Recently, advances in new materials such as plastics have been remarkable, and the problem of rust mentioned above, which is one of the problems when using water as a working fluid, can be solved by forming at least the parts of machines that come into contact with the working fluid with new materials. This can be solved by However, the problem of wear due to the low viscosity of the working fluid still exists, and it is difficult with new materials to machine the sliding parts with high precision to suppress leakage.

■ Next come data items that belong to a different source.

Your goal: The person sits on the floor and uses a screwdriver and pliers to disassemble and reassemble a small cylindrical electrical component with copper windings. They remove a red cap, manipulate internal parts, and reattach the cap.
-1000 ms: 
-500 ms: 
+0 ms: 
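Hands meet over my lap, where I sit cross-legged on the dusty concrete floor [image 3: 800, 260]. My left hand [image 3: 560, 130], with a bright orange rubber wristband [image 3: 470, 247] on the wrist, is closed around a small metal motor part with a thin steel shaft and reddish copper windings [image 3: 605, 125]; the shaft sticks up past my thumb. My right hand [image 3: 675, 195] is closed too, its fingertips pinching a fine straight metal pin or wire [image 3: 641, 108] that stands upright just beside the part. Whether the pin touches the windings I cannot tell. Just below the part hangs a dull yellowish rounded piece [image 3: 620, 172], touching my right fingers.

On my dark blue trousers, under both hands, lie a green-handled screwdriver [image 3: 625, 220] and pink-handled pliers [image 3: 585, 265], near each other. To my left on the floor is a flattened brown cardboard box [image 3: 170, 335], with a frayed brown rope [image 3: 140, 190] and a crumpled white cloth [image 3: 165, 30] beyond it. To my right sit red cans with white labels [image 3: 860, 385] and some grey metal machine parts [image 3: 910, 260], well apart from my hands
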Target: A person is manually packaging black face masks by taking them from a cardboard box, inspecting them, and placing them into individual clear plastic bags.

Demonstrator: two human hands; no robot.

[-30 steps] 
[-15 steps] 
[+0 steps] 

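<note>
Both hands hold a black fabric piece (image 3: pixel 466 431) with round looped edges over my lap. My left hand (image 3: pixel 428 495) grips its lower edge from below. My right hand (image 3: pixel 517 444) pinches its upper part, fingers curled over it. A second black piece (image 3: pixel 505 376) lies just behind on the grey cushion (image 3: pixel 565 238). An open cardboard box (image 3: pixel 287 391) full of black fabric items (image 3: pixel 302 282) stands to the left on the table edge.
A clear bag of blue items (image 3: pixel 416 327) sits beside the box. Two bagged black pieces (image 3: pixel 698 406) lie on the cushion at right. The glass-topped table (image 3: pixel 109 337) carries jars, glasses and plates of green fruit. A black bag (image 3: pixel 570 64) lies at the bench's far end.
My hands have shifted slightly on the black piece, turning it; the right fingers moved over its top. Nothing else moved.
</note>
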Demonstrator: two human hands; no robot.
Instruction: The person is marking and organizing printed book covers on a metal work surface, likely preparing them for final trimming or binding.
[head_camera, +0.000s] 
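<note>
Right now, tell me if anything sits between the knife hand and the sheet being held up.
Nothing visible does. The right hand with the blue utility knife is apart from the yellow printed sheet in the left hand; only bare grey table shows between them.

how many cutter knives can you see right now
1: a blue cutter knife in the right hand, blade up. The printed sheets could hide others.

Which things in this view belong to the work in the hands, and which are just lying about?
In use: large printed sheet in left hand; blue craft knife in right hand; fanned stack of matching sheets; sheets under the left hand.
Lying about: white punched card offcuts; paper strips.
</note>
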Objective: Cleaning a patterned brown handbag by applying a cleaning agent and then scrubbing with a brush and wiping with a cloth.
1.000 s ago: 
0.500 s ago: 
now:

[Object of the Invention] The present invention was proposed in view of the problems of the prior art described above, and provides a hydraulic servo valve that can use water as a working fluid and solves problems such as wear, rust, and leakage. is intended to provide.

[Structure of the Invention] The hydraulic servo valve of the present invention includes a spool that is displaced within the valve body to switch the direction of working fluid and change the flow rate, and a nozzle back pressure chamber to which pilot pressure is applied to displace the spool. , a servo valve equipped with a nozzle and a flapper mechanism consisting of a flapper, wherein static pressure bearings are formed at both ends of the spool, and a passage for working fluid from a pump port to the nozzle back pressure chamber via the static pressure bearings. has been established.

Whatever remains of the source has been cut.